Even before the M&G story was published, several articles referred to tensions between the ANCYL and Mantashe (after Malema was booed off an SACP stage). Here are two examples:
  • Times Live (December 13 – Gwede faces Malema backlash) reports that the dominant view in the ANCYL is that Mantashe should be removed from his position in 2012.
  • City Press (27 December) – A guide to 2012: the next big fight mentions Malema’s name as being part of a power block that intends to oust Mantashe.
In light of the above, it is reasonable to conclude that the M&G story was not concocted – there were just too many stories in the media on the same subject.
Still, the ANCYL denies that Malema ever said that Mantashe will not be re-elected – according to the organisation, that statement is the interpretation of journalists and is merely an allegation by anonymous sources.

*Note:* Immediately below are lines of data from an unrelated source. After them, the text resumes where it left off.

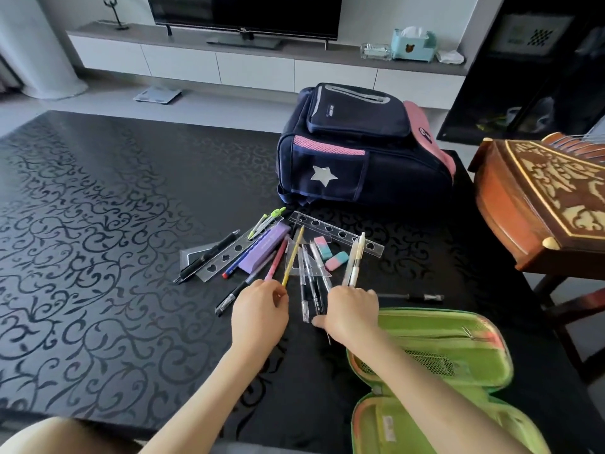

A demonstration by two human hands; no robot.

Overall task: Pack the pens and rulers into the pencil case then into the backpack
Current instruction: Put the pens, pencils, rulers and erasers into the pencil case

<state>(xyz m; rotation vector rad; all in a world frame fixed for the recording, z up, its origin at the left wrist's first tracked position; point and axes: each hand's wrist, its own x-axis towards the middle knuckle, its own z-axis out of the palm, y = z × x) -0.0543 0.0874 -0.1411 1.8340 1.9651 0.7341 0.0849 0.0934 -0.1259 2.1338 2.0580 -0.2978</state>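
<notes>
Pens, pencils and clear rulers lie in a heap on the black table (98,224), in front of a navy and pink backpack (360,149). My left hand (260,306) pinches the near ends of a yellow pencil (293,257) and a pink pen (277,258). My right hand (352,311) grips two white pens (355,260); its thumb rests by several clear-barrelled pens (309,290). The green pencil case (458,352) lies open at the near right. A long stencil ruler (337,233) and a shorter one (229,253) lie flat in the heap.
A purple box (265,249), two pink-blue erasers (330,255), a green compass (266,221) and a set square (306,262) are in the heap. One black pen (415,297) lies apart on the right. A carved wooden instrument (540,204) stands to the right of the table.
</notes>
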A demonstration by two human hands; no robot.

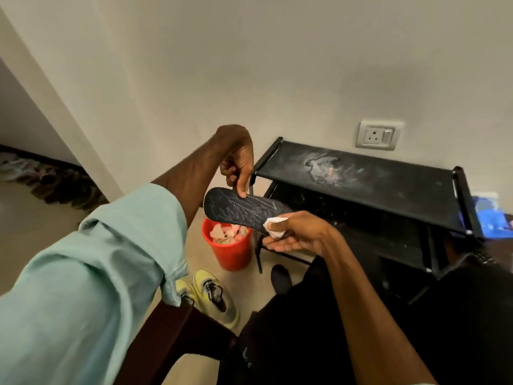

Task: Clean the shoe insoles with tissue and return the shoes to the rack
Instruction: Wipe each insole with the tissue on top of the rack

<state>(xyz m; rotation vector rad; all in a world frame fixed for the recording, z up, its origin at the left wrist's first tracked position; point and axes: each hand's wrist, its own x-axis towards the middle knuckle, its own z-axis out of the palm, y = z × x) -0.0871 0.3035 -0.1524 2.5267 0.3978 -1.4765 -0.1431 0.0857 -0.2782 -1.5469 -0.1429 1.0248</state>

Another internet search indeed revealed that Malema was hardly ever quoted as directly saying Mantashe would be replaced in 2012.
However, the February 1 Times Live story quoted above reports that at the ANCYL national executive committee lekgotla the following song was sung: “In 2012, in Bloemfontein, we want Mbalula…” Malema is then quoted as saying: “The singing and dancing will tell you what will happen in 2012.”
The ANCYL has not queried this quotation with the publication.
We can therefore safely say that even if some of the reporting on Malema and Mantashe could have been journalists’ interpretation, not all of it was. The conclusion that the story was not concocted consequently stands.
Contact for official response
Rossouw says she regrets that she did not contact Shivambu for official comment. In mitigation, the newspaper says the sources were sufficiently senior and independent, and Shivambu and other ANCYL officials regularly indulge in ad hominem attacks on her.
The newspaper says: “Youth League officials have made it clear that they treat requests for comment from Ms Rossouw with contempt”
It concludes: “We are of the view that it (the comment from the ANCYL) would have left the substance of the story unchanged.”
The newspaper should indeed have contacted the ANCYL’s official structures as the story was about that organisation. The seniority of the sources is not the point: they were not the official voice of the organisation.
The complaint that the whole story was concocted is dismissed.
For not contacting the official structures of the ANCYL, the newspaper is in breach of Art. 1.5 of the Press Code: “A publication should usually seek the views of the subject of serious critical reportage in advance of publication…”
The M&G is reprimanded and directed to publish this finding.
Please note that our Complaints Procedures lays down that within seven days of receipt of this decision, anyone of the parties may apply for leave to appeal to the Chairperson of the SA Press Appeals Panel, Judge Ralph Zulman, fully setting out the grounds of appeal.